## Task statement
Find "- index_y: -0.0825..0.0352" and "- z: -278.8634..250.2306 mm" in the records below. Copy the lines holding them and every line between, exactly, and no others.

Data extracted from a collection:
★ ★ ★ ★ ★

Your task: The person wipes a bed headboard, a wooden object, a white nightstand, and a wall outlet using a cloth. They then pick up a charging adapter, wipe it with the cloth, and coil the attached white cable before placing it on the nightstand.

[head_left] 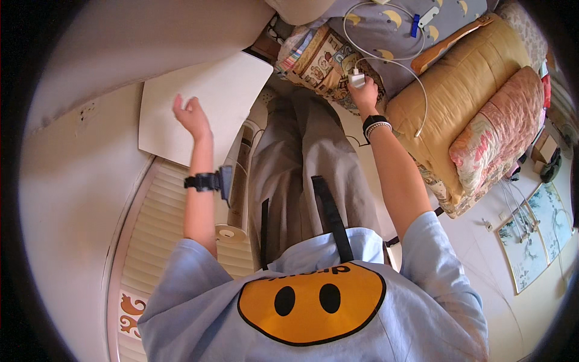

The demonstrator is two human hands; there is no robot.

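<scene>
In my right hand [365, 95] is a white charger plug [356, 79], gripped at its lower end. A white cable [420, 84] leaves its top, loops over the bedding and hangs down across a tan cushion. My left hand [193, 119] is raised in front of a white panel [175, 99], its fingers loosely curved and apart, with nothing visible in them. Close behind the plug lies a patterned cloth [322, 57] with cartoon figures.
A grey cover [395, 36] with yellow moons lies at the back, bearing a small white-and-blue item [415, 26]. The tan cushion [461, 90] and a folded pink floral quilt [500, 127] are piled at right. A slatted door [158, 223] stands at left.
</scene>
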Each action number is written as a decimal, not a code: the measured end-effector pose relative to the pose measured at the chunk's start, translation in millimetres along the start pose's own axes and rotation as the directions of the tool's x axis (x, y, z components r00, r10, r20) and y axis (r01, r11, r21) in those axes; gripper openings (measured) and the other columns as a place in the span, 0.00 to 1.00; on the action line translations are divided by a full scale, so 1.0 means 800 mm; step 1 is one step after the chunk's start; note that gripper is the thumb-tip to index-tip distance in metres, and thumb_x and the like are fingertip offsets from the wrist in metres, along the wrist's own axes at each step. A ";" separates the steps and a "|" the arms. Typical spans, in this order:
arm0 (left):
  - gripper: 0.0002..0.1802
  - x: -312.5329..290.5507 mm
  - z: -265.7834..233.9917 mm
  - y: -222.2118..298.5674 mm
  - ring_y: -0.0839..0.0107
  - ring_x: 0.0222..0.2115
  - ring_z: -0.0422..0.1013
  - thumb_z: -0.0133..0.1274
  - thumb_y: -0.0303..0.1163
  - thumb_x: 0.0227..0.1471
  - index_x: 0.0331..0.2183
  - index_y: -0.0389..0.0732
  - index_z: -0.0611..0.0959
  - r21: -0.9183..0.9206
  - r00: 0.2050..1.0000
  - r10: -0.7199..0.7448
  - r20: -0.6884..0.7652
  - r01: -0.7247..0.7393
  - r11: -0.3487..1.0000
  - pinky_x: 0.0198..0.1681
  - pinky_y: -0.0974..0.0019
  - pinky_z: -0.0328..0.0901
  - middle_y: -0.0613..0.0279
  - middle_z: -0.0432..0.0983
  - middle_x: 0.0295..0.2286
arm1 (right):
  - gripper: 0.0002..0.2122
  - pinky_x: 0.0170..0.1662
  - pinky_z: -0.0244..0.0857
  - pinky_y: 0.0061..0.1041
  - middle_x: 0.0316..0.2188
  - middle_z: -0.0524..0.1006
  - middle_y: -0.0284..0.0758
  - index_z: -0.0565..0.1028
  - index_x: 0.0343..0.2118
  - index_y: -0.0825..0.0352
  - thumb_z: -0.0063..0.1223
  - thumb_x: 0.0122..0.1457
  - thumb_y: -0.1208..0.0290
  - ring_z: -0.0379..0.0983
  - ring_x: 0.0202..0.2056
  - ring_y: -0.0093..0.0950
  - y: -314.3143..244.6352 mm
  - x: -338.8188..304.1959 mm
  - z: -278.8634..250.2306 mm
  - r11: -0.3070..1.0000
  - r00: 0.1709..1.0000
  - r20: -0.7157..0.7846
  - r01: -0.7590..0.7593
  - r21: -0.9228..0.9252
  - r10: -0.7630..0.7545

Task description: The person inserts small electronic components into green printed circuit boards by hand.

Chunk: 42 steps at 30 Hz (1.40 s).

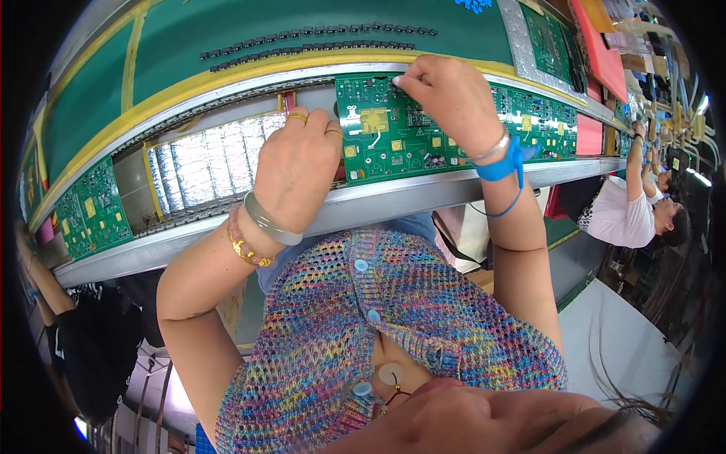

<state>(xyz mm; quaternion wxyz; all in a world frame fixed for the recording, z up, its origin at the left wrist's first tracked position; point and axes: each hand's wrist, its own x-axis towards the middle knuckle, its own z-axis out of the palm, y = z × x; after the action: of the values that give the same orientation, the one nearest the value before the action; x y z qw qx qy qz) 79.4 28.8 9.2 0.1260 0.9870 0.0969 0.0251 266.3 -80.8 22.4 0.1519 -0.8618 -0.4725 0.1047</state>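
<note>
A green circuit board (408, 151) lies across the metal conveyor rails in front of me, carrying yellow-topped parts and small components. My right hand (454, 102) reaches over its far edge, thumb and forefinger pinched close to a small dark part there. Whatever sits between those fingertips is too small to make out. At the board's left edge is my left hand (296, 170), its fingers curled downward; the fingertips and anything in them are hidden. A blue wrist strap (499, 168) with a cord circles my right wrist.
Beyond the rail, two rows of small black components (318, 32) stand on a green work surface (227, 23). A silver-lined panel (212, 159) lies between the rails at left. Another circuit board (92, 208) sits further left. Co-workers, including one in a light striped top (618, 212), flank the line.
</note>
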 end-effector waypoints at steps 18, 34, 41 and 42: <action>0.07 -0.181 -0.078 -0.255 0.49 0.30 0.71 0.47 0.31 0.54 0.34 0.39 0.73 0.159 0.628 -0.615 -0.477 0.750 0.642 0.32 0.51 0.64 0.50 0.75 0.29 | 0.20 0.53 0.59 0.37 0.46 0.70 0.44 0.67 0.48 0.69 0.51 0.49 0.76 0.65 0.49 0.43 -0.087 -0.099 0.069 0.795 0.894 0.015 0.389 0.465 -0.447; 0.15 -0.370 -0.048 -0.448 0.38 0.39 0.67 0.39 0.37 0.56 0.40 0.36 0.70 0.094 0.507 -0.789 -0.347 0.856 0.508 0.40 0.45 0.62 0.38 0.72 0.37 | 0.14 0.48 0.63 0.34 0.42 0.74 0.45 0.70 0.46 0.68 0.48 0.58 0.69 0.69 0.45 0.42 0.091 -0.146 -0.008 0.984 0.996 0.040 -0.089 0.154 0.083; 0.09 -0.292 -0.037 -0.312 0.41 0.35 0.69 0.39 0.31 0.58 0.37 0.37 0.68 0.033 0.463 -0.846 -0.265 0.881 0.472 0.35 0.47 0.62 0.38 0.73 0.33 | 0.12 0.38 0.68 0.30 0.35 0.78 0.41 0.73 0.42 0.68 0.50 0.57 0.70 0.76 0.36 0.37 0.099 -0.059 -0.043 0.936 0.995 -0.032 -0.080 0.342 0.097; 0.09 -0.279 -0.031 -0.289 0.41 0.35 0.69 0.39 0.31 0.58 0.37 0.37 0.68 0.024 0.477 -0.841 -0.256 0.872 0.488 0.35 0.47 0.62 0.38 0.73 0.33 | 0.11 0.38 0.68 0.30 0.34 0.78 0.41 0.74 0.41 0.66 0.50 0.57 0.69 0.76 0.36 0.36 0.100 -0.037 -0.046 0.907 0.990 -0.051 -0.098 0.409 0.130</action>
<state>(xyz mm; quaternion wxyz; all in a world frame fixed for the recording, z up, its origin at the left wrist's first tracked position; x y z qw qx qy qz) -183.8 210.5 -31.4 0.0356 0.8033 0.5919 0.0554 325.1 -152.0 28.9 0.3390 -0.8410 -0.3833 0.1757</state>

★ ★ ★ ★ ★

## Answer box
  - index_y: -0.0825..0.0352
  - thumb_z: -0.0063..0.1223
  - thumb_x: 0.0122..0.1457
  - thumb_y: -0.1208..0.0290
  - ring_z: -0.0379..0.0983
  - ring_x: 0.0202..0.2056
  - ring_y: -0.0093..0.0950
  - y: -314.3143..244.6352 mm
  - x: -338.8188..304.1959 mm
  - z: -278.8634..250.2306 mm

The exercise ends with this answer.